Exercise objective: Read the listing below and copy out every line that holds "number".

Collected data:

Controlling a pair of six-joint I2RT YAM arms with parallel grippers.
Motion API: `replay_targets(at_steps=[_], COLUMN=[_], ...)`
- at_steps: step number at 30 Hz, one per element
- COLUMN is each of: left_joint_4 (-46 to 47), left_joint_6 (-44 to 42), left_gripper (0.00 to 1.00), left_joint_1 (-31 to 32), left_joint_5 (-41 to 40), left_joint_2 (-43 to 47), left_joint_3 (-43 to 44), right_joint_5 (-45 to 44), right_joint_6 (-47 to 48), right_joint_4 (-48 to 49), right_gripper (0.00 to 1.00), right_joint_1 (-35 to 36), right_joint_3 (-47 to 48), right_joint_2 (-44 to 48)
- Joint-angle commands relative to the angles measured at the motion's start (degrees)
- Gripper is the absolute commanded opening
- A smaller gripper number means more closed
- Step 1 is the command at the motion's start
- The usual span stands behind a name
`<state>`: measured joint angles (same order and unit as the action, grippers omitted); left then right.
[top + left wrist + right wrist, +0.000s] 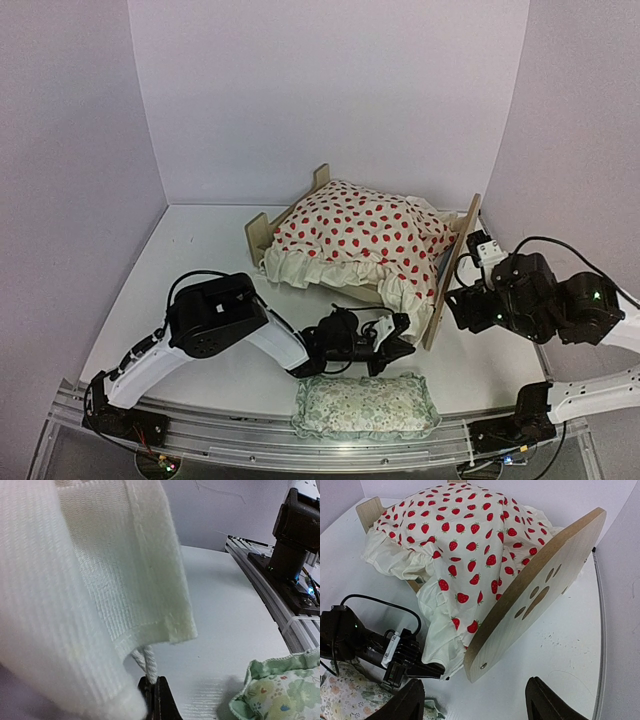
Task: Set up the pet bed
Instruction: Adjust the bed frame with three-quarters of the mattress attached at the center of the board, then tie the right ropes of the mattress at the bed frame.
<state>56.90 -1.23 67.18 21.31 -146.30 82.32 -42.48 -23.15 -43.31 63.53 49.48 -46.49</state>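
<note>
Found the pet bed [455, 265] on the far half of the white bench [200, 260], reaching from the middle toward the right edge and lying askew to the far edge. Noted its arched headboard [575, 545] at the end nearest the right edge, leaning off upright, with a paw-print cutout through the wood. Saw the low footboard [258, 236] at the opposite end, pointing toward the far left corner. Found a cream cushion [360, 235] printed with red strawberries heaped over the frame, hiding the base, with its frilled hem [100, 580] spilling over the side facing the near edge. Saw the left end effector [400, 345] just short of that hem, fingers fully closed and pinching a white cord [147, 662] hanging from beneath the frill. Found the right end effector [477, 702] beside the lower end of the headboard, fingers spread wide, gripping nothing and not touching the wood. Noted a small green floral pillow [365, 405] lying flat at the middle of the near edge, just beside the left end effector and apart from the bed.
</note>
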Motion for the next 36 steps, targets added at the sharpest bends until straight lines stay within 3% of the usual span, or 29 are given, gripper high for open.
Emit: replay_targets(at_steps=[1, 10, 17, 21, 31, 36], left_joint_4=[-3.6, -5.8, -10.1, -10.9, -11.5, -11.6], left_joint_6=[3.2, 7.3, 7.4, 7.7, 8.5, 9.0], left_gripper=[0.00, 0.00, 0.00, 0.00, 0.00, 0.00], left_joint_1=[-0.4, -0.6, -0.5, -0.5, -0.4, -0.4], left_joint_5=[0.6, 4.8, 7.2, 9.9, 12.5, 12.9], left_joint_2=[8.5, 15.6, 18.2, 18.0, 17.4, 16.4], left_joint_3=[-4.9, -9.9, -10.5, -10.5, -10.2, -9.6], right_joint_5=[2.5, 7.9, 7.6, 6.8, 6.4, 5.8], right_joint_6=[-4.3, -12.5, -19.4, -24.0, -24.8, -25.0], right_joint_4=[1.7, 6.9, 14.6, 18.3, 26.5, 28.2], right_gripper=[0.69, 0.63, 0.51, 0.49, 0.48, 0.42], right_joint_1=[0.1, 0.1, 0.1, 0.1, 0.1, 0.1], right_joint_3=[-1.6, -6.9, -14.9, -17.9, -18.5, -18.8], right_joint_2=[-1.9, -4.3, -4.1, -7.4, -15.2, -17.2])
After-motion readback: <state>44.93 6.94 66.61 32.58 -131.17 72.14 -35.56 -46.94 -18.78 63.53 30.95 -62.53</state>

Output for this exercise:
- at_steps: step number at 30 Hz, one per element
- A smaller gripper number means more closed

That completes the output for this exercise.